Please give back the listing below in full. Change nothing.

[SUPPLIED DATA Boundary: Start]

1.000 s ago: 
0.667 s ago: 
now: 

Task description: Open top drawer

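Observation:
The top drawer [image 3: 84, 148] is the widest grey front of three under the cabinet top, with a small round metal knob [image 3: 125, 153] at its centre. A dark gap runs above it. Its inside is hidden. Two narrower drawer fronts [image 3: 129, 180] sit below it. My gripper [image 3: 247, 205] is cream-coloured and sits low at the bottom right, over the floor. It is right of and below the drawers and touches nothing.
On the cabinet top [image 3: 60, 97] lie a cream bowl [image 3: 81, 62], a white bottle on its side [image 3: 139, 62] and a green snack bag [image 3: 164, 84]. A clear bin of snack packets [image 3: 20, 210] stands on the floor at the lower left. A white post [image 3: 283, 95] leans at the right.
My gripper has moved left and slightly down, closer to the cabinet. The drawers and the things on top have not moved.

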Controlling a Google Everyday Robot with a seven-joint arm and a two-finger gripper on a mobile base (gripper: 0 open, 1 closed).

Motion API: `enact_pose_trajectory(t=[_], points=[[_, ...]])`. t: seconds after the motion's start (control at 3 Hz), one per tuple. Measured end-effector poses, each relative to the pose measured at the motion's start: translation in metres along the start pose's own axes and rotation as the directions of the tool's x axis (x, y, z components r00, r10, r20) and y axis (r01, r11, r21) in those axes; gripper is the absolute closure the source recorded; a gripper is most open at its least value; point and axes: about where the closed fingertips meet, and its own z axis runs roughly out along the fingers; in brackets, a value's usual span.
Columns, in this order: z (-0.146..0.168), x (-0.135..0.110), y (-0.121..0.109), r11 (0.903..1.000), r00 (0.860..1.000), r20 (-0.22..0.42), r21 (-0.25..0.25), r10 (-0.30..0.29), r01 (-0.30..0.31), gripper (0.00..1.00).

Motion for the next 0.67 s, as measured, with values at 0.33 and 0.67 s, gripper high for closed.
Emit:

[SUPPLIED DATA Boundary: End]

### [SOLUTION TO THIS PROBLEM]
1.000 s ago: 
0.667 s ago: 
now: 

Task description: Open top drawer

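Observation:
The top drawer [image 3: 84, 148] is the widest grey front of three under the cabinet top, with a small round metal knob [image 3: 125, 153] at its centre. A dark gap runs above it. Its inside is hidden. Two narrower drawer fronts [image 3: 129, 180] sit below it. My gripper [image 3: 247, 205] is cream-coloured and sits low at the bottom right, over the floor. It is right of and below the drawers and touches nothing.
On the cabinet top [image 3: 60, 97] lie a cream bowl [image 3: 81, 62], a white bottle on its side [image 3: 139, 62] and a green snack bag [image 3: 164, 84]. A clear bin of snack packets [image 3: 20, 210] stands on the floor at the lower left. A white post [image 3: 283, 95] leans at the right.
My gripper has moved left and slightly down, closer to the cabinet. The drawers and the things on top have not moved.
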
Controlling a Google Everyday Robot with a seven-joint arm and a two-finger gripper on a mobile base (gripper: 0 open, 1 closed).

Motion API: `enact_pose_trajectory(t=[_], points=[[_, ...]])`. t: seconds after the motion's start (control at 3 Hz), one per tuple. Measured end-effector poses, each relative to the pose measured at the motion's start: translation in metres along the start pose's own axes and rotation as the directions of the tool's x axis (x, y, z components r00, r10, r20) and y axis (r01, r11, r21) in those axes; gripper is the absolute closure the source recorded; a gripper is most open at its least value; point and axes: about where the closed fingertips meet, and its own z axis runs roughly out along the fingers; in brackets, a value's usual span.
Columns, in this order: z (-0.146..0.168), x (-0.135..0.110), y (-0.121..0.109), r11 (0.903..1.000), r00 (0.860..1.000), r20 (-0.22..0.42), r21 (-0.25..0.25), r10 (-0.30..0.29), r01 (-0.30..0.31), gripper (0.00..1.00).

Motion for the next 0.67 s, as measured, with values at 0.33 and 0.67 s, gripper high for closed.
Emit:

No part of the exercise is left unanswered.